Brassai once said that she had "bright eyes and an attentive gaze, a disturbing stare at times".

During this time working in advertising and fashion photography, the influence of Surrealism could be seen in her work through her heavy use of mirrors and contrasting shadows.

She felt that art should represent the content of reality through links with intuitions or ideas, rather than visually reproduce the natural.

Maar also met Louis-Victor Emmanuel Sougez, a photographer working for advertising, archeology and artistic director of the newspaper L'Illustration, whom she considered a mentor.

1932

In 1932, she had an affair with the filmmaker Louis Chavance.

Maar frequented the "October group", formed around Jacques Prévert and Max Morise after their break from surrealism.

She had her first publication in the magazine Art et Métiers Graphiques in 1932.

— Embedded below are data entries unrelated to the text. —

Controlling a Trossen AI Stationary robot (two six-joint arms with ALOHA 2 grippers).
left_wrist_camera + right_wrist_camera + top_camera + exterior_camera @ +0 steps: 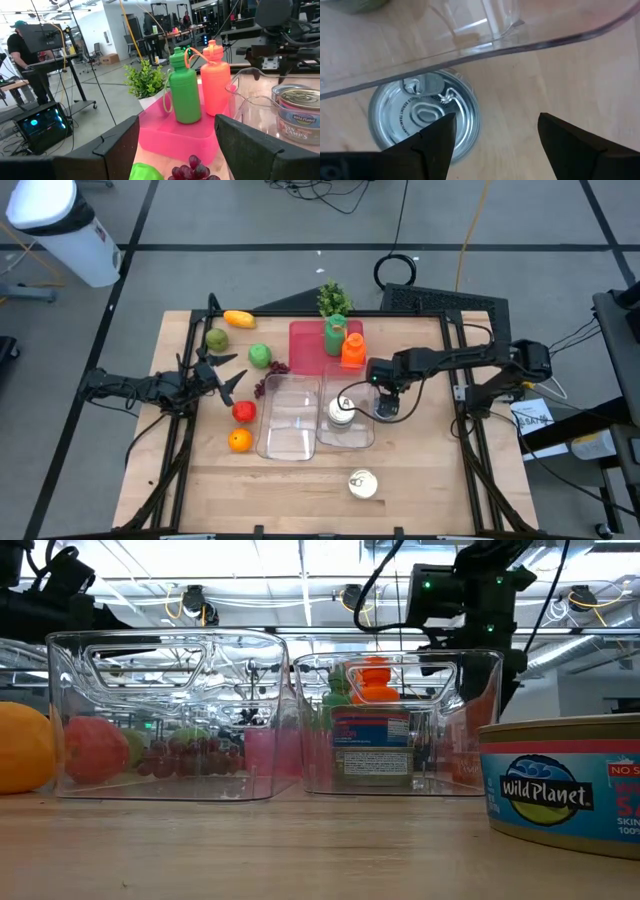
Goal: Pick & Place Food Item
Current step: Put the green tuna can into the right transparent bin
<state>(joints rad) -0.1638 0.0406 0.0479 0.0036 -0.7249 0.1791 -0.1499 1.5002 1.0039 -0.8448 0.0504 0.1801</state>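
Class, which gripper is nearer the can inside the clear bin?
Right. The right gripper hovers open beside the can; the left gripper waits open across both bins, near the fruit.

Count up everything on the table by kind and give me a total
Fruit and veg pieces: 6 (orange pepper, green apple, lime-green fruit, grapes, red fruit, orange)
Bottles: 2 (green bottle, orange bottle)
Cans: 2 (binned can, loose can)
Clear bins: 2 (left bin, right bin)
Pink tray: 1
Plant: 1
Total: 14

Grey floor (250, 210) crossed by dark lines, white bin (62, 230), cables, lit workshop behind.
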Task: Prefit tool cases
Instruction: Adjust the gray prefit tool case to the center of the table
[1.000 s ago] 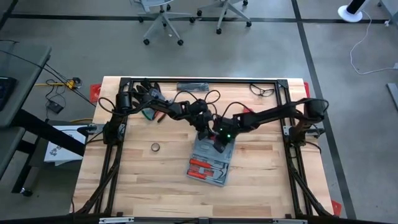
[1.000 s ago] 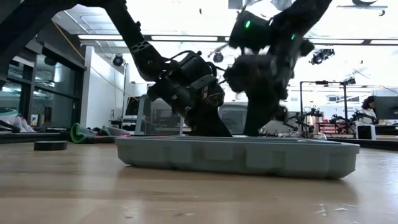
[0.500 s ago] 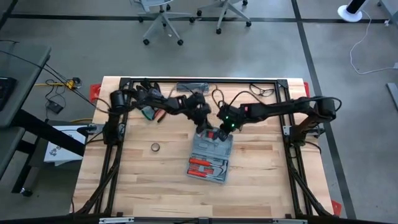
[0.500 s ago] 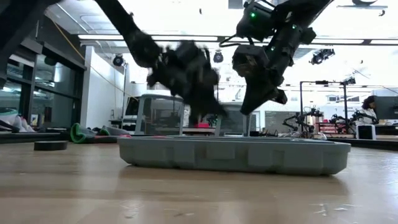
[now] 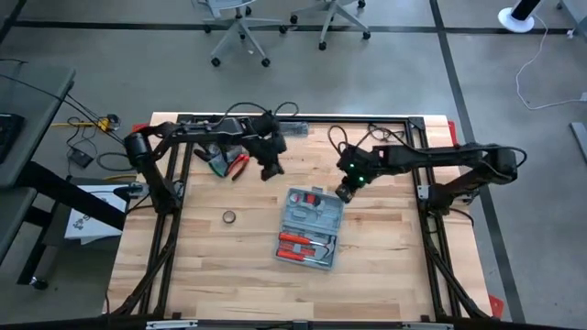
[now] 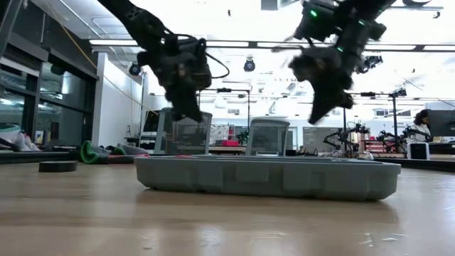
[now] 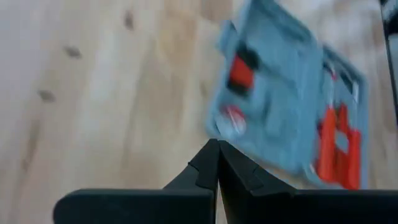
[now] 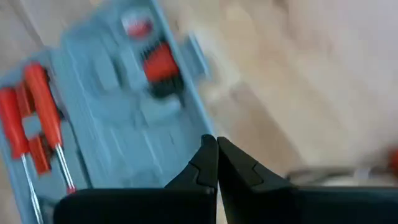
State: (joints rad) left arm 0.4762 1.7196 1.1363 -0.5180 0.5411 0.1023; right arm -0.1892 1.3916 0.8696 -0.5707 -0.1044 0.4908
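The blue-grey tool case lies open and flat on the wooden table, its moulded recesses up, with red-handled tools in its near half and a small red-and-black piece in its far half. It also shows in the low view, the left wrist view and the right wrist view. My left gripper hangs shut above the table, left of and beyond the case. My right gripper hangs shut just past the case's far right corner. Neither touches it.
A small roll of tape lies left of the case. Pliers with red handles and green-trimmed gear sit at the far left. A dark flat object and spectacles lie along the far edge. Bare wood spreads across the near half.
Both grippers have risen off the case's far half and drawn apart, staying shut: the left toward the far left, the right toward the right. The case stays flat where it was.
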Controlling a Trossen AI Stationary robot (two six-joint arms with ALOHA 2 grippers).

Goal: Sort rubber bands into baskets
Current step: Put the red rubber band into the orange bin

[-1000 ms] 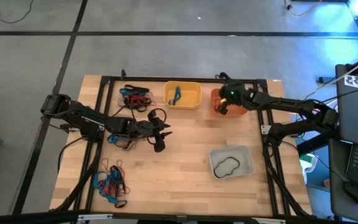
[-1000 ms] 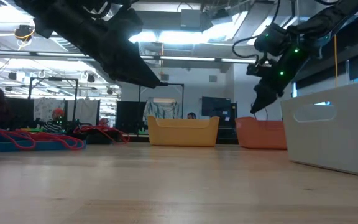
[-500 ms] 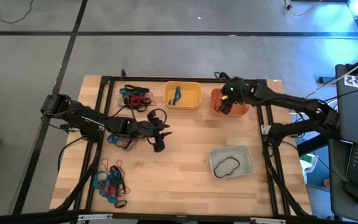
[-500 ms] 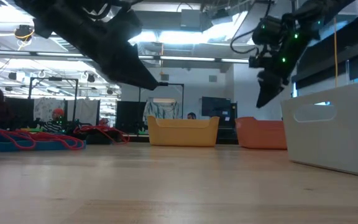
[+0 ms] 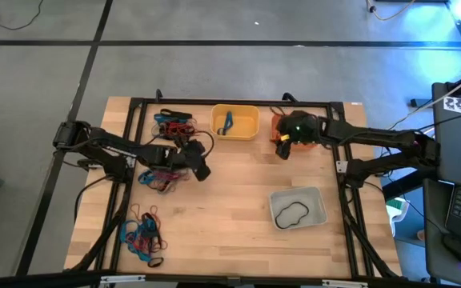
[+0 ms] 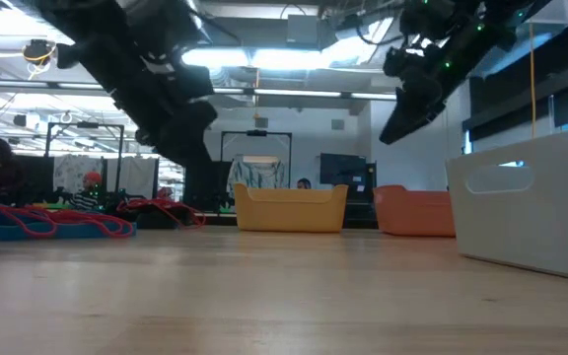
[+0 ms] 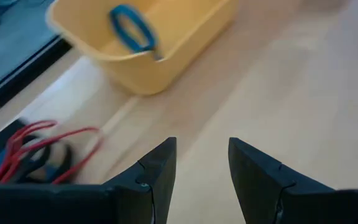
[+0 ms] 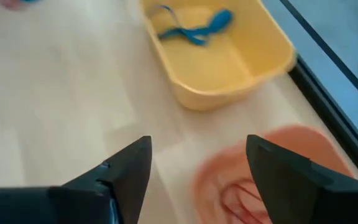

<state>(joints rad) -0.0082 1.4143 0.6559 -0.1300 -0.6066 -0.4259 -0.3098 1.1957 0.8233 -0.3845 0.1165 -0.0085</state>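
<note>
The yellow basket (image 5: 235,122) stands at the far edge and holds a blue rubber band (image 7: 131,27). To its right the orange basket (image 8: 272,155) holds a red rubber band (image 8: 247,200). My right gripper (image 8: 197,140) hangs open above that basket's left near corner (image 5: 282,150), with nothing between its fingers. The pale grey basket (image 5: 298,208), near right, holds a black band (image 5: 292,214). My left gripper (image 7: 202,142) is open and empty above the table (image 5: 202,170), beside a tangle of red and blue bands (image 5: 158,178).
Two more heaps of rubber bands lie on the table's left side, one at the far edge (image 5: 174,124) and one near the front (image 5: 142,236). Bare wood spreads across the middle (image 5: 238,192). A black frame rail (image 5: 238,102) runs along the far edge.
My right gripper has opened, risen out of the orange basket and drawn toward the table's left and near side. My left gripper has turned at the wrist, tipped further down and shifted slightly toward the far edge, staying open.
</note>
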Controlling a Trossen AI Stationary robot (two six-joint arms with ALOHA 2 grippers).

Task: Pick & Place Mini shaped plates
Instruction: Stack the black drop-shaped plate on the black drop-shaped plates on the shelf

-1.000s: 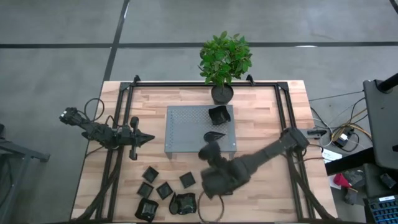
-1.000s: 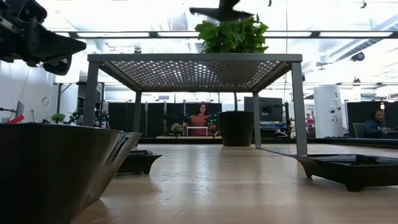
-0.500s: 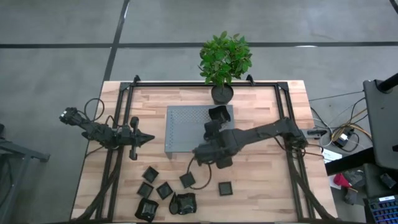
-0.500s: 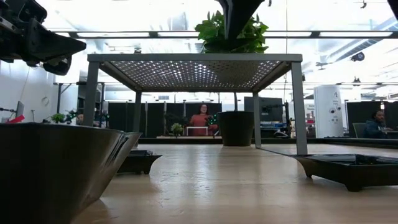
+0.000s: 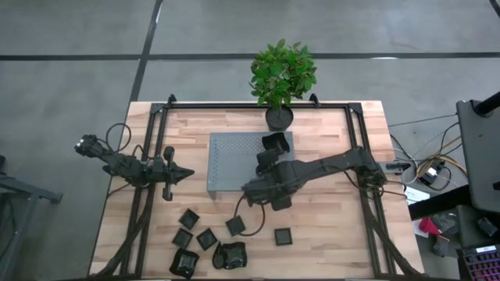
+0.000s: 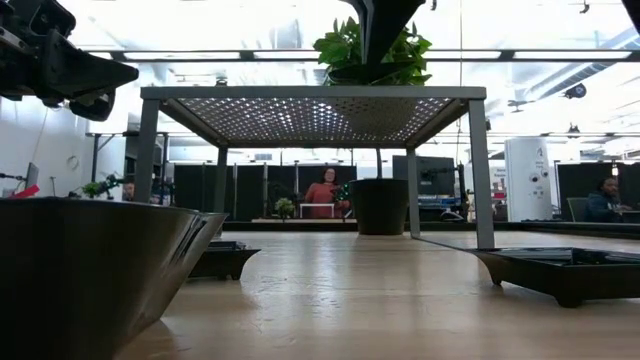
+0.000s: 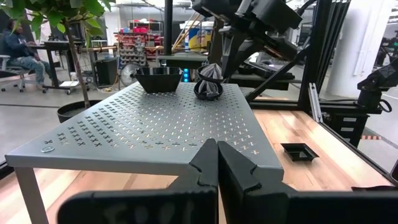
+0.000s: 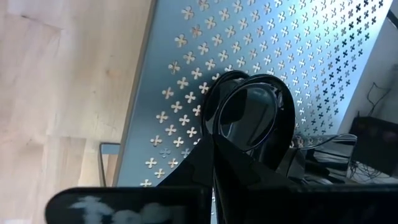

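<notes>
A grey perforated platform [image 5: 234, 160] stands mid-table. A black teardrop mini plate [image 7: 209, 91] sits on its right part, with my right gripper [image 5: 264, 165] shut on it from above. A black square dish [image 5: 275, 143] also rests on the platform, near its far right corner. Several more mini plates [image 5: 206, 238] lie on the wood by the table's near edge, one of them a square plate [image 5: 283, 236] set apart to the right. My left gripper [image 5: 187, 173] hangs shut, left of the platform, and touches nothing. My right gripper pinches the teardrop plate's rim [image 8: 219, 132] between its two fingers. The fingers slant down onto it from the table's right side. In the left wrist view the plate's underside is on the platform top and the plate stands roughly level.
A potted plant [image 5: 280, 115] stands just beyond the platform's far edge. Black frame rails [image 5: 148, 195] run along the table's left and right sides. In the low view a large dark dish [image 6: 90, 270] sits close on the left. Bare wood lies right of the platform.
My right arm has swung from the table's near side toward the platform. Its gripper has come down with the teardrop plate, from the air above the platform until the plate is on its top. That uncovered the square plate near the near edge.
</notes>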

Her first solo exhibition was held at the Galerie Vanderberg in Paris.

1934

After the fascist demonstrations of 6 February 1934, in Paris along with René Lefeuvre, Jacques Soustelle, supported by Simone Weil and Georges Bataille, she signed the tract "Appeal to the Struggle" written at the initiative of André Breton.

Much of her work is highly influenced by leftist politics of the time, often depicting those who had been thrown into poverty by the Depression.

She was part of an ultra-leftist association called "Masses", where she first met Georges Bataille, an anti-fascist organization called the Union of Intellectuals Against Fascism, and a radical collective of left-wing actors and writers called October.

She also was involved in many Surrealist groups and often participated in demonstrations, convocations, and cafe conversations.

1935

In 1935, Maar was introduced to Pablo Picasso and became his companion and muse.

She took pictures in his studio at the Grands Augustins and tracked the latter stages of his epic work, Guernica.

She later acted as a model for his piece titled Monument à Apollinaire, a tribute to the late poet Guillaume Apollinaire.

1936

It is the gelatin silver works of the surrealist period that remain the most sought after by admirers: Portrait of Ubu (1936), 29 rue d'Astorg, black and white, collages, photomontages or superimpositions.

The photograph represents the central character in a popular series of plays by Alfred Jarry called Ubu Roi.

The work was first shown at the Exposition Surréaliste d'objets at the Galerie Charles Ratton in Paris and at the International Surrealist Exhibition in London in 1936.

She also participated in Participates in Fantastic Art, Dada, Surrealism, at the MoMA in New York the same year.

Surrealist concepts and interests often aligned with the ideas of the political left of the time and so Maar became very politically active at this point in her life.